Living with Wildlife – Groundhogs

by | Wildlife Fact Sheets |

groundhog, groundhogs
By Cephas – Own work, CC BY-SA 3.0,

In an effort to coexist with wildlife, consider the enormous hardships these intelligent and fascinating wild species encounter because so much of their habitat has been destroyed. Each year they are forced into closer contact with humans and must compete with us for food, shelter and space. With a little understanding, patience and a few precautions and common sense steps, we can all enjoy the wonderfully interesting wild animals who share our backyards and cities.

Groundhogs, a member of the squirrel family, are famous because of “Groundhog Day” in February, when they “predict” how much longer winter will last. Adult groundhogs typically weigh between five to 10 pounds and are approximately 20 inches long. They are light to dark brown in colour and have short tails. Groundhogs hibernate for about five months commencing when cold weather begins.
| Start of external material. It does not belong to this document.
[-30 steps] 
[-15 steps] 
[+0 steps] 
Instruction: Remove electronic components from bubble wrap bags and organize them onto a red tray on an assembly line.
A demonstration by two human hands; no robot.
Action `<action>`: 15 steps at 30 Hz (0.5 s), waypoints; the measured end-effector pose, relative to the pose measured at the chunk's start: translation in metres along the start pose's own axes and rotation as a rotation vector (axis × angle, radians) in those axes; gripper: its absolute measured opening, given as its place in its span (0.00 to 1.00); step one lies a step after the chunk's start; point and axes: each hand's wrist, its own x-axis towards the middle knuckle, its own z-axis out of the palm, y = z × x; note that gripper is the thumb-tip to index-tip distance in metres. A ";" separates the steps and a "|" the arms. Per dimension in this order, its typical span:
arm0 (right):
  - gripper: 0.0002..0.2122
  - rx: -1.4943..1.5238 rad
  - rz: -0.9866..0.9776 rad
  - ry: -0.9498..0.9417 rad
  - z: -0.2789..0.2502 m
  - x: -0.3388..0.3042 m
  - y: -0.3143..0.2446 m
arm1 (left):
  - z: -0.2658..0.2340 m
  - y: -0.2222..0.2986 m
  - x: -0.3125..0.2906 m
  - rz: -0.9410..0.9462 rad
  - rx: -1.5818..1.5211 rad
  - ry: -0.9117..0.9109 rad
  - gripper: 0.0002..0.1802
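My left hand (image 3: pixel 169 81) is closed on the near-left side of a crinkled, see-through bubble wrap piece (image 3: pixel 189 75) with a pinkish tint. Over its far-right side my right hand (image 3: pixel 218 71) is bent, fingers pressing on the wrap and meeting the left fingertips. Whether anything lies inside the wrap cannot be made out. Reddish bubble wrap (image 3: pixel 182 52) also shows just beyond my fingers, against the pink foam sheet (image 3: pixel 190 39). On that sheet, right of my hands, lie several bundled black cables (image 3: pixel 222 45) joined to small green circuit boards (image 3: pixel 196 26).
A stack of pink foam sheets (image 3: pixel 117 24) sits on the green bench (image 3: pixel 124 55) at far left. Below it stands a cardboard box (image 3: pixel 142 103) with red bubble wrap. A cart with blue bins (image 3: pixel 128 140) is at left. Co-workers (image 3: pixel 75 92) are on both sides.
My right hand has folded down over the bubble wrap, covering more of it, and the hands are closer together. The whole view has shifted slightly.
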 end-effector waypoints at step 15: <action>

Groundhogs are natural inhabitants of forested areas, but they have adapted and prospered in close proximity to human activity. Groundhogs are common residents near agricultural pastures, croplands, backyards and wooded areas such as urban parks. They live in complex burrows with separate spaces for their different needs, and multiple entrance/exit holes.


Primarily herbivores, groundhogs eat grasses, leaves, berries, dandelions and clovers. Groundhogs will also munch on garden vegetables and fruit when the opportunity arises.


Breeding period occurs in the spring, and, approximately one month after mating a litter of four to six are born. The young mature quickly and are independent by midsummer.

Common questions:

Groundhogs are eating my vegetables. What can I do?

Groundhogs are easily frightened so making frequent visits to your garden may be enough to deter them. Constructing a scarecrow that makes noise and moves when the wind blows can also be suitable to scare away groundhogs. However, if the groundhog is more persistent there are a number of solutions. The most permanent way to keep groundhogs out of your garden is to exclude them with a fence. The fence only needs to be about three feet high. To stop groundhogs from burrowing underneath, the fence should be buried about one foot beneath the ground, with a section of the fence facing outwards in a backwards ‘L’ shape. If fencing is not an option, you can cover the plants with milk jugs with the bottom cut out, or covers can be purchased from garden supply stores.

Repellents may also be used to deter groundhogs from your garden. There are also many homemade remedies you can try. A diluted solution of hot sauce (one tablespoon of hot sauce mixed in one gallon of water) sprayed directly on the veggies or around the perimeter of the garden may deter groundhogs. Remember to wash vegetables and fruit thoroughly before consuming them yourself.

Other easy deterrents to try are scare devices. Motion-sensitive lights, alarms, or sprinklers can be used to scare groundhogs away. You can also build your own scare device. Insert a pole into the ground near the garden and hang a metal garbage lid or pie plates on the post. When the wind blows this will create motion and noise to scare the groundhogs. You can also use scare tape which can be purchased at hardware or garden supply stores.

As burrowers, groundhogs can also be disturbed through the introduction of vibrations in the ground they inhabit. Spinning pinwheels can be installed at the entry. When the wind blows, the pinwheel spins and creates vibrations that groundhogs can feel and will dislike in their underground home. Another option is letting vegetation grow around the entry/exit hole. Restricted visibility at the entry/exit point of the burrow will make the groundhog feel insecure and may help encourage relocation.

There is a groundhog under my shed. How can I get rid of it?

If this problem has arisen in the summer months the groundhog is most likely a mother with young. In this case we encourage the homeowner to be tolerant and patient. Young do not leave the den until five to six weeks of age, and, until the homeowner notices the young leaving the burrow, no exclusion methods should be attempted. The best time to exclude groundhogs is late summer or early fall.

The first step in excluding a groundhog is to remove all vegetation near the entrance/exit hole, and to dig out the entrance/exit hole. Noise, light and odour deterrents can all be used to help convince the groundhog to vacate the burrow. Place a battery-powered radio tuned to an all-talk station at a fairly high volume near the burrow. Also, place a battery-powered light shining towards the burrow. These methods will disturb the groundhog and make her feel insecure and more likely to move out. You can also try the suggestion above regarding allowing vegetation to grow around entry/exit holes.

Once you suspect the groundhog has left, place some loose hay in the entrance/exit hole. If the hay is not disturbed for three to four days you can take steps to permanently seal the entrance hole. You will have to place heavy wire screening over the hole, and dig a one-foot wide by one-foot deep trench around the hole – placing heavy wire screen inside. You may also want to bend the screen to extend outwards (backwards ‘L’). Check the hole every couple days to ensure no animal is attempting to dig back into the burrow.